Le genre idéal est noir. Comme un polar, un thriller, une enquête judiciaire ou un roman naturaliste. Et c’est de l’humain, de la tragédie grecque, du meurtre, en série, passionnel, accidentel, d’État, ordinaire parfois.

Le genre idéal est social et noir. Social comme les mouvements de protestations qui traversent le pays. Noir comme la colère des bleus, comme se nomment eux-mêmes les policiers actuellement dans la rue, en des manifestations sauvages. Celles là-mêmes dénoncées il y a peu par Matignon et la place Beauveau, dangereuses à l’ordre public, que ces mêmes “Bleus” encadraient, matraques et lacrymos à la main, a priori sans se poser de questions.

Bleus, comme l’uniforme certes, mais bleus aussi de frustrations par manque de moyens et de considération. Blancs d’une rage relayée par les médias, visages masqués, tels des casseurs, capuches, bonnets, foulards sur la bouche et brassards “Police” au biceps. Rouges d’indignation face à une justice qui étire ses décisions sur des années et d’avoir été tancés par la hiérarchie pour être passé de l’autre côté de la barricade. Sanctionnés d’avoir manqué au devoir de réserve et d’avoir usé d’une liberté d’expression brandie partout comme un étendard, sanctifiée, mais qu’il est dangereux d’utiliser. Bleu blanc rouge, et fonctionnaires : traîtres à l’État qui les nourrit. Des hommes et des femmes qui appellent, par la voix de syndicats débordés, la population à les rejoindre. Mai 68 en 2016 ? Grève générale en ligne de mire ? Rêve général pour tout le monde ? Révolte ? Insurrection ? Étudiants, ouvriers, policiers même combat ? Mais que fait cette police, place de la République, habillée en racaille ?
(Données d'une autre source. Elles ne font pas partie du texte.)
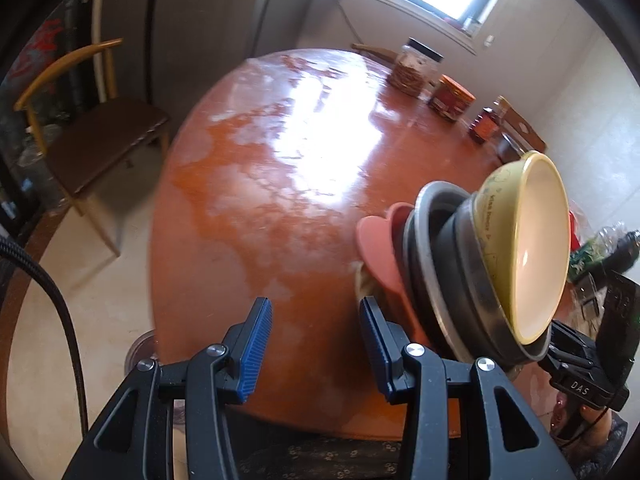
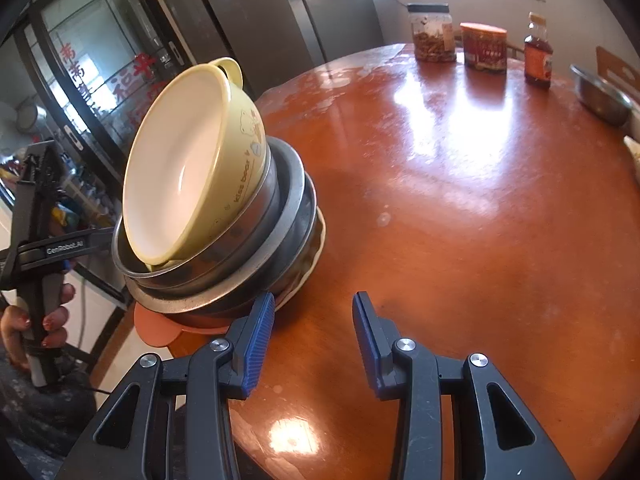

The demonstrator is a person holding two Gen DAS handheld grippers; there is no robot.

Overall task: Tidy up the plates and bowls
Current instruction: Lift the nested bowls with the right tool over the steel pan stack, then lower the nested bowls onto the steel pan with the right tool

Comme les profs, les infirmiers, les jeunes, les chômeurs, les ouvriers… elle fatigue et tape les pavés qu’elle se prenait dans la gueule quand elle ne les lançait pas elle-même dans les vitrines pour décrédibiliser et faire des images. Mai 68 en 2016. Une guerre des pauvres contre les pauvres. Le Smic pour tous. Germinal de Zola.

Tout cela serait à mourir de rire s’il ne s’agissait pas d’en mourir tout court. Dans une mauvaise bagarre en solitaire ou collectivement avec le triomphe des corporatismes et la haine au bout. Derrière le sarcasme affleure l’inquiétude. Demeure une réalité profonde et partagée par tant de gens : celle de la souffrance au travail dont Hugo Boris parle dans son dernier roman. Le manque de perspective. Le besoin de s’inscrire dans le collectif. “Je veux être utile, dit la chanson, à vivre et aimer.”
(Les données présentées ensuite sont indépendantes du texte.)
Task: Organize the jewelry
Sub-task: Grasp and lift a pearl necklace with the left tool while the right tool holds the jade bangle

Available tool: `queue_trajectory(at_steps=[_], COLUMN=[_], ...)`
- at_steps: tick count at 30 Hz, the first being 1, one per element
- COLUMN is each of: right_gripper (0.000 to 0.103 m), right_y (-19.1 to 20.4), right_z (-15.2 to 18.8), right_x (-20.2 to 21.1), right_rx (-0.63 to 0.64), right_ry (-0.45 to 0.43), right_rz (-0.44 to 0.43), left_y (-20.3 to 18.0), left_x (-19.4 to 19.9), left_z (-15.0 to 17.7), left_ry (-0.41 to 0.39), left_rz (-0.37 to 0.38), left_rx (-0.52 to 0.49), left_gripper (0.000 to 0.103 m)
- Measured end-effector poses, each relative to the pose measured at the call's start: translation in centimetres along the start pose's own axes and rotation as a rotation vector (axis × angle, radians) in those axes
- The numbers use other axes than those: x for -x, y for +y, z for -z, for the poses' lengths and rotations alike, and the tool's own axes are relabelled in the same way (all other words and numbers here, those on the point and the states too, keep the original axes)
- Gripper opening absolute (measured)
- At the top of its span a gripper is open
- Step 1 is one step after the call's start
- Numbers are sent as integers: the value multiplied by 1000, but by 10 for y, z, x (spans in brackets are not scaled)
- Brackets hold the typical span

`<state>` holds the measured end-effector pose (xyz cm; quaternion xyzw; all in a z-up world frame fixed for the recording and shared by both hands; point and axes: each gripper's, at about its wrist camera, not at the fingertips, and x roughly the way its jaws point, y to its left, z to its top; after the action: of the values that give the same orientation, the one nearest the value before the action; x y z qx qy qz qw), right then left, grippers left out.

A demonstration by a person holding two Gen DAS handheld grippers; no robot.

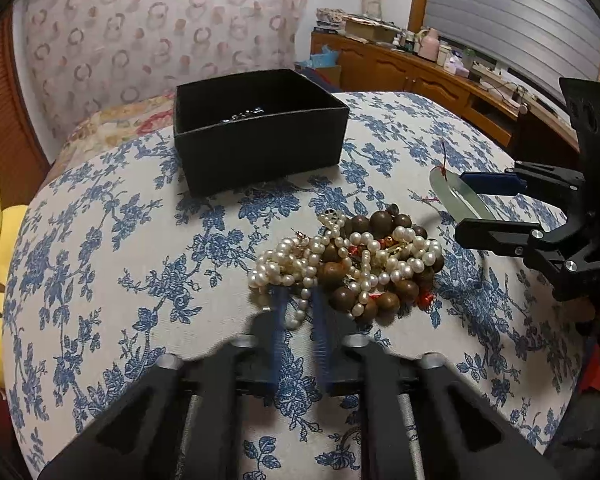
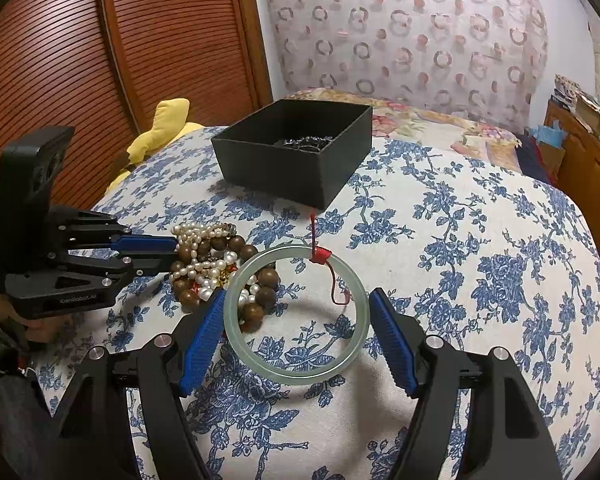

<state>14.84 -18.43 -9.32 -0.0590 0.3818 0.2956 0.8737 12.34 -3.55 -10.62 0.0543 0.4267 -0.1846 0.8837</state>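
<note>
A tangled pile of pearl strands [image 1: 284, 268] and brown wooden beads [image 1: 380, 220] lies on the blue-flowered cloth; it also shows in the right wrist view [image 2: 216, 264]. My left gripper [image 1: 298, 304] is nearly shut around a pearl strand at the pile's near edge. A pale green jade bangle [image 2: 296, 368] with a red cord [image 2: 320, 256] lies flat between the fingers of my right gripper [image 2: 296, 300], which is open. The bangle also shows in the left wrist view [image 1: 456, 192]. A black open box [image 1: 260, 136] stands beyond, with dark jewelry inside [image 2: 306, 142].
A yellow plush toy [image 2: 160, 128] lies at the left edge of the cushion. A patterned pillow [image 2: 412, 20] stands behind the box. A wooden sideboard [image 1: 420, 76] with clutter is at the right, and a louvred wooden door [image 2: 100, 40] at the left.
</note>
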Motion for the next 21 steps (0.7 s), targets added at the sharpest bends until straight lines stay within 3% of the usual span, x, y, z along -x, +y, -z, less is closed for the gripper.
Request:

hugo-boris-policeVirginie, Aristide, Érik forment une patrouille. Ils partagent la peur de se faire cramer et le quotidien plus encore que la délinquance, le tout dans un surmenage qui ronge l’analyse ; un quotidien du “pas devant l’autre”. L’absence de liberté par étranglement économique. L’obligation de maintenir le cap pour remplir le frigo, payer les études, le divorce… Bien garder les dents plantées dans ce bout de viande nommé “travail”, indépendamment des coups, comme un chien coupe en deux le chat galeux qu’il aura attrapé.

“Par terre, son gilet pare-balles tient tout seul, donne l’illusion qu’elle a arraché sa cage thoracique pour la poser là un instant […] Depuis son entrée dans la police, elle a vu un père enfermer son fils dans un frigo pour le punir et l’y oublier, un détenu des sous-sols du Palais de justice lui cracher au visage pour essayer de lui refiler son hépatite, des Versaillaises à serre-tête de velours se prostituer, […] les traces de sang d’un collègue sur l’ordinateur après qu’il s’était tiré une balle dans l’œil, un enfant survivre à une chute du quatrième étage.”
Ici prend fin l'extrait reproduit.